November 28, 2017–(BRONX, NY)–Researchers at Albert Einstein College of Medicine, part of Montefiore, and Hackensack Meridian Health John Theurer Cancer Center at Hackensack University Medical Center have secured a five-year, $6.4 million grant from the National Institutes of Health (NIH) to identify biomarkers that can predict which women with pre-cancerous tissue in their breast will develop invasive breast cancer. This research could help personalize treatment and improve outcomes for tens of thousands of women each year.
Ductal carcinoma in situ (DCIS)–increasingly detected thanks to the widespread use of mammography–is a precursor of invasive breast cancer (IBC). Approximately 50,000 women are diagnosed with the disease each year. When untreated, between 14 and 53 percent of patients develop IBC in the three decades following diagnosis.

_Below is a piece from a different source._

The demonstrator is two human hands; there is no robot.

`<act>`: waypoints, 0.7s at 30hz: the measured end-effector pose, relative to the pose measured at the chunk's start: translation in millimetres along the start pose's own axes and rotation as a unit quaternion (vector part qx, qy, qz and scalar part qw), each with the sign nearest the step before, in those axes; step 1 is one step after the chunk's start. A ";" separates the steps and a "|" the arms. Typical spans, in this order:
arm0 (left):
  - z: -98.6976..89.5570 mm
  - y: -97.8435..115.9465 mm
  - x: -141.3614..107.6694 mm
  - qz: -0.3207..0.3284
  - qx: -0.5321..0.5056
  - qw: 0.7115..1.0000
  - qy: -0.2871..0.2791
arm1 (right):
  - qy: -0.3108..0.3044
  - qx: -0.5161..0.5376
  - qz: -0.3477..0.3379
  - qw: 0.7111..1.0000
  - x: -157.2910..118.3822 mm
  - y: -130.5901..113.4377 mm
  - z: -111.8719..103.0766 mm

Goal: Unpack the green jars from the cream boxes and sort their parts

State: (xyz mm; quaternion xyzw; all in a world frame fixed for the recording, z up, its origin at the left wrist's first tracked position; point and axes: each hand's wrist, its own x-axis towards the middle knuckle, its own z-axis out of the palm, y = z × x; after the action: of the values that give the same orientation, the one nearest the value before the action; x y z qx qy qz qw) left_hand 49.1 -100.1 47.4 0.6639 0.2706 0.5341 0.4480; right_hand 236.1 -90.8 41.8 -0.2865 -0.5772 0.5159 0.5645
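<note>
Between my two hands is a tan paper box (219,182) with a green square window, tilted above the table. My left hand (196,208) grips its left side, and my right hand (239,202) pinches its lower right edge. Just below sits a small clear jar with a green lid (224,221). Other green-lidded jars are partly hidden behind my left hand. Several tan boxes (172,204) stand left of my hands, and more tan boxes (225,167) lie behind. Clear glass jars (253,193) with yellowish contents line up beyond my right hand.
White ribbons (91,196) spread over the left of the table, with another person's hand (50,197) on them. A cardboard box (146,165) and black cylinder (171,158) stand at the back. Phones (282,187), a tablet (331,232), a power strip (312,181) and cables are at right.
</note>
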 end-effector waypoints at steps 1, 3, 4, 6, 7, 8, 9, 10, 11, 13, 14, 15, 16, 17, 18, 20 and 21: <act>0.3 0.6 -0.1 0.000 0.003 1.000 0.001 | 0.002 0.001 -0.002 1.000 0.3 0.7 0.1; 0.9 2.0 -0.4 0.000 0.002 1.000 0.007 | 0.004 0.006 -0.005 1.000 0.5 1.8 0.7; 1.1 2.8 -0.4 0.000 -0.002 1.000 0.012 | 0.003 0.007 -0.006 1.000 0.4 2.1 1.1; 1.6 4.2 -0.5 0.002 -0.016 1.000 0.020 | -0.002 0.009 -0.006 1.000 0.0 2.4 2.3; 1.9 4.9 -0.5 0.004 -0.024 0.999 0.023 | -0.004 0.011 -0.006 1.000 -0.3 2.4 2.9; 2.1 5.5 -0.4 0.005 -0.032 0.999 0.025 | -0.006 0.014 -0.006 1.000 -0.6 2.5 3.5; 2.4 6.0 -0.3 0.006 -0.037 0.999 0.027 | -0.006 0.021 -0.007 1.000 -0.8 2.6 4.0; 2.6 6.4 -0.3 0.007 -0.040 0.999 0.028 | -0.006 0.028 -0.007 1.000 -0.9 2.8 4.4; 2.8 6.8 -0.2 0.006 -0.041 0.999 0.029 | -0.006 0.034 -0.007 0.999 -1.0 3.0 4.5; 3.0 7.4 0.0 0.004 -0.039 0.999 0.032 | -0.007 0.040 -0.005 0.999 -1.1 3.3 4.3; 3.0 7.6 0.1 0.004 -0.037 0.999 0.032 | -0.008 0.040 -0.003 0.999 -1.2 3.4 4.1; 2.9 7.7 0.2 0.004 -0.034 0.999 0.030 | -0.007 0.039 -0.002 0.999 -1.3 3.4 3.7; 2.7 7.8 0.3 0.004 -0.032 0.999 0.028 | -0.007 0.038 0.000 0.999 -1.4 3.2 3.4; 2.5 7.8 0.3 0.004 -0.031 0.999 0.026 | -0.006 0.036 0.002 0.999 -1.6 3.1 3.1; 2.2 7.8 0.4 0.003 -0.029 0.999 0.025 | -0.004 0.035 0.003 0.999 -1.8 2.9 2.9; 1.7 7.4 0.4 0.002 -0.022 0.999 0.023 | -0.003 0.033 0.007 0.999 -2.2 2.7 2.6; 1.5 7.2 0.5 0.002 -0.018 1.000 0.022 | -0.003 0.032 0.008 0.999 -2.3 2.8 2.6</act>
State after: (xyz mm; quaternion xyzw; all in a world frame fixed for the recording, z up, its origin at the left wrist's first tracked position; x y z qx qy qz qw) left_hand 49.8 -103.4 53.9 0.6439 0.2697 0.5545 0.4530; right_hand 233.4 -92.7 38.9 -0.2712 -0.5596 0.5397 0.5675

Unfortunately, it's not possible to tell which DCIS patients will go on to develop IBC. As a result, individual women are often over- or under-treated–either suffering debilitating radiation or chemotherapy treatments they do not need, or skipping potentially life-saving therapies.
"A diagnosis of DCIS presents patients with a difficult and stressful dilemma in terms of how to treat the condition," says co-principal investigator Thomas Rohan, M.B.B.S., Ph.D., D.H.Sc., professor and chair of epidemiology & population health and the Harold and Muriel Block Chair in Epidemiology and Population Health at Einstein. "A clinical test that could help accurately predict a patient's prognosis would be enormously helpful and provide some much needed direction for settling on a plan of care."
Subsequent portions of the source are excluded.